You just keep getting better all the time, your set up is a treat to see


----------



## RoxyBlue (Oct 6, 2008)

Your display has the detail and quality of a professional haunt. The two of you put a lot of thought and effort into bringing these pirates to life - very impressive (and probably exhausting, too:jol


----------



## IMU (Apr 8, 2009)

Hairazor said:


> You just keep getting better all the time, your set up is a treat to see


Thanks again for the kind words.



RoxyBlue said:


> Your display has the detail and quality of a professional haunt.

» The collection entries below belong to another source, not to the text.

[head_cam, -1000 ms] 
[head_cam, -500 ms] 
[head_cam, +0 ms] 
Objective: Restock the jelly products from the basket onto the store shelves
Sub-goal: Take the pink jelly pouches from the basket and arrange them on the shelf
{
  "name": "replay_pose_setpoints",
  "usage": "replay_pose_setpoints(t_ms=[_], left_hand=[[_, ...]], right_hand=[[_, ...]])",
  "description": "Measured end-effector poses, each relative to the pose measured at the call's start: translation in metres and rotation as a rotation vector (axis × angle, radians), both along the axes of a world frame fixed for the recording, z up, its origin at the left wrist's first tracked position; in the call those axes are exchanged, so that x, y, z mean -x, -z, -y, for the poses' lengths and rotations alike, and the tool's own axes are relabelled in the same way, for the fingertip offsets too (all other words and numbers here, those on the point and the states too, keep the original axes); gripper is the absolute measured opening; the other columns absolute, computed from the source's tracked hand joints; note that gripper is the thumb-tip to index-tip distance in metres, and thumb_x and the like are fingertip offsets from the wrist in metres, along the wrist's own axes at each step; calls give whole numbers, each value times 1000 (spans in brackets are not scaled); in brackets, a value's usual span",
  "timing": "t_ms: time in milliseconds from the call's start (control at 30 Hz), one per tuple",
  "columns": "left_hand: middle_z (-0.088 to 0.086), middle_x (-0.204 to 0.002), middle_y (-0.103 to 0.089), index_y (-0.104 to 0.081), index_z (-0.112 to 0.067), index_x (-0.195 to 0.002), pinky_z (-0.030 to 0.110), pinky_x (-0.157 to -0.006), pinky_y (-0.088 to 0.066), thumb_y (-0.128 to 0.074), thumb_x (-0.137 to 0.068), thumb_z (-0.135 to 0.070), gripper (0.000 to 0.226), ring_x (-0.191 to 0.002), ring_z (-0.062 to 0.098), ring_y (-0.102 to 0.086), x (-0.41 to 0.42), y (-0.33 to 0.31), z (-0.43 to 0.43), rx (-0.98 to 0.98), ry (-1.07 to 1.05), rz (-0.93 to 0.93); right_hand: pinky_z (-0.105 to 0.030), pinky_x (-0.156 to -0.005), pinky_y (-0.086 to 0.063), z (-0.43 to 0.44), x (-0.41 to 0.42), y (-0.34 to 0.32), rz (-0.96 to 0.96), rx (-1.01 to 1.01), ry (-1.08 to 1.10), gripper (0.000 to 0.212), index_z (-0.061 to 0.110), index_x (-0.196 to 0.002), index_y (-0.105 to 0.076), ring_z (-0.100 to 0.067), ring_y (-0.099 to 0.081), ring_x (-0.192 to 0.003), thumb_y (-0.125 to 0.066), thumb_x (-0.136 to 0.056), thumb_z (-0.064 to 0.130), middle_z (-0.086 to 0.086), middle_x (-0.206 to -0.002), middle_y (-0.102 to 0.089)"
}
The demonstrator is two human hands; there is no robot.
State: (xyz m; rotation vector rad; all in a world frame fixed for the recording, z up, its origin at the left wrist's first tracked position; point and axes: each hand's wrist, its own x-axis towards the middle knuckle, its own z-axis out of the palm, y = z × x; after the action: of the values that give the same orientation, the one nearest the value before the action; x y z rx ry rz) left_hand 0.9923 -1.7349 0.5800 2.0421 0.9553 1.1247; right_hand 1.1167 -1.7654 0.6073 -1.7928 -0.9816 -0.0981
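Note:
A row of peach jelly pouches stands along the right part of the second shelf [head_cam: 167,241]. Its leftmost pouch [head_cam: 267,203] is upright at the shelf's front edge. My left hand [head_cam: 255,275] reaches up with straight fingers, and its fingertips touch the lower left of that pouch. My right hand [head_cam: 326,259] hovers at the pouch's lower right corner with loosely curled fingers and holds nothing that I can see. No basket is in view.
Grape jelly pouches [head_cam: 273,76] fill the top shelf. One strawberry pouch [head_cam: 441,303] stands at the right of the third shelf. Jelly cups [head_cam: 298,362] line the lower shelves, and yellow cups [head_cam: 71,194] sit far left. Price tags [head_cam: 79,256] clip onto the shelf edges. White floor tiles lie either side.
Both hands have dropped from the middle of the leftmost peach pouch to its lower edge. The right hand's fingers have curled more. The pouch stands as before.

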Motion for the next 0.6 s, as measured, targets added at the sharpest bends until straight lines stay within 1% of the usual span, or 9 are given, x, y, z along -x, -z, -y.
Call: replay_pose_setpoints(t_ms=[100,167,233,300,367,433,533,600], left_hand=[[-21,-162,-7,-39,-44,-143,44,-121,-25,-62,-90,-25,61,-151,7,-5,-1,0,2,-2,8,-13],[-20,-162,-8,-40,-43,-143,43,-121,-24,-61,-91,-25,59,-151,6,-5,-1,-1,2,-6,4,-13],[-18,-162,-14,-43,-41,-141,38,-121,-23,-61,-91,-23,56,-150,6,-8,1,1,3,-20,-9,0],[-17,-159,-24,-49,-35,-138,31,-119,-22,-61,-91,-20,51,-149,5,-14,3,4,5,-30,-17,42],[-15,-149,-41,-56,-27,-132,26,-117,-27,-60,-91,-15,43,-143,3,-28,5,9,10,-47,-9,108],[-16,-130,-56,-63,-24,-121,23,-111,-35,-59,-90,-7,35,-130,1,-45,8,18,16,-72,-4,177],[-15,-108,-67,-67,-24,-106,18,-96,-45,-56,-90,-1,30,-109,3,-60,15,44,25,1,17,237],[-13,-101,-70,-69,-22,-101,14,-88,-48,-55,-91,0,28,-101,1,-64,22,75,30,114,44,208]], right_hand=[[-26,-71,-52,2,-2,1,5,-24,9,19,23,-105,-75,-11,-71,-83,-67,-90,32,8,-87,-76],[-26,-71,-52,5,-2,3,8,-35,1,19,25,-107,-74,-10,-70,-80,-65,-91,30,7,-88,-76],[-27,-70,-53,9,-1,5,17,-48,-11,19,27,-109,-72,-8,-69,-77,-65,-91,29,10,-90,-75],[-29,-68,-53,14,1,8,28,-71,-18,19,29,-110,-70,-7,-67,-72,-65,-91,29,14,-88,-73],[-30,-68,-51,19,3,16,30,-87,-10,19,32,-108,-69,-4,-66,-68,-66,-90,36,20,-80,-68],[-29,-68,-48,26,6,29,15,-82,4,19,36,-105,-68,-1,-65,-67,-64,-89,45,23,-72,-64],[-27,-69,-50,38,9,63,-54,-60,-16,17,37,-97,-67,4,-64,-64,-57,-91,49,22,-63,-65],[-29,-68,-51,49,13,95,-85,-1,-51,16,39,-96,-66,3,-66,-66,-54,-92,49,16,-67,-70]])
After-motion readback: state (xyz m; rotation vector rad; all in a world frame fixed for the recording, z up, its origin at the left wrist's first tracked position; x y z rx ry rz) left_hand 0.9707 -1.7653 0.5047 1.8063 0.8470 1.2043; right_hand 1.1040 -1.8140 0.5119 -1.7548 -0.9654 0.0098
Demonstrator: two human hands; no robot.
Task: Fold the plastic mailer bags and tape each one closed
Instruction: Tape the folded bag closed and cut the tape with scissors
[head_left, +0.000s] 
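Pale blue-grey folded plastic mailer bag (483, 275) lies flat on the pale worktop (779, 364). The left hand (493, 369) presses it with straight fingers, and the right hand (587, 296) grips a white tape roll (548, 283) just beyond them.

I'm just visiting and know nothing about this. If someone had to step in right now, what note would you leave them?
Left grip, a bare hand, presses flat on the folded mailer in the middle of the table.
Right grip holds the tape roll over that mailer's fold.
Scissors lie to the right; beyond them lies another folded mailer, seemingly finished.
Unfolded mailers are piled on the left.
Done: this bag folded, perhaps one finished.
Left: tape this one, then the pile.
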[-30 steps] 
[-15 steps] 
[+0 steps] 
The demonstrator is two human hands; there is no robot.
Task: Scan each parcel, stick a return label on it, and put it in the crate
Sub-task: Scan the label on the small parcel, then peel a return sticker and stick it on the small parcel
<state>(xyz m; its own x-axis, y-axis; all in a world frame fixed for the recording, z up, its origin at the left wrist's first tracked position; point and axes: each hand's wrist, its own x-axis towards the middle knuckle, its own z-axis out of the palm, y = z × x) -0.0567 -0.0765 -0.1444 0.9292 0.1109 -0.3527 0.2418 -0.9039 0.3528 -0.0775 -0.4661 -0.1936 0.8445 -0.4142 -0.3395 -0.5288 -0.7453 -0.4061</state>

The two of you put a lot of thought and effort into bringing these pirates to life - very impressive (and probably exhausting, too:jol


You are way too kind. It really is a labor of love and exhausting. Thanks again roxy.


----------



## Copchick (Apr 10, 2012)

Wow! I love your pirates and the lighting looks fantastic!


----------



## IMU (Apr 8, 2009)

Copchick said:


> Wow! I love your pirates and the lighting looks fantastic!


Thanks copchick. I think we finally have a handle on lighting and taking decent pictures that capture the the look of the haunt at night.


----------



## heresjohnny (Feb 15, 2006)

That looks great!


----------



## IMU (Apr 8, 2009)

heresjohnny said:


> That looks great!


Thanks for the kind words.


----------



## punkineater (Apr 26, 2014)

Most excellent pirate haunt!


----------



## IMU (Apr 8, 2009)

punkineater said:


> Most excellent pirate haunt!


Thanks for the kind words.


----------



## halstaff (Nov 18, 2009)

Your wonderful Pirate haunt never fails to impress me! Great job as always, especially the lighting.


----------



## IMU (Apr 8, 2009)

halstaff said:


> Your wonderful Pirate haunt never fails to impress me! Great job as always, especially the lighting.


Thank you very much for such kind words.


----------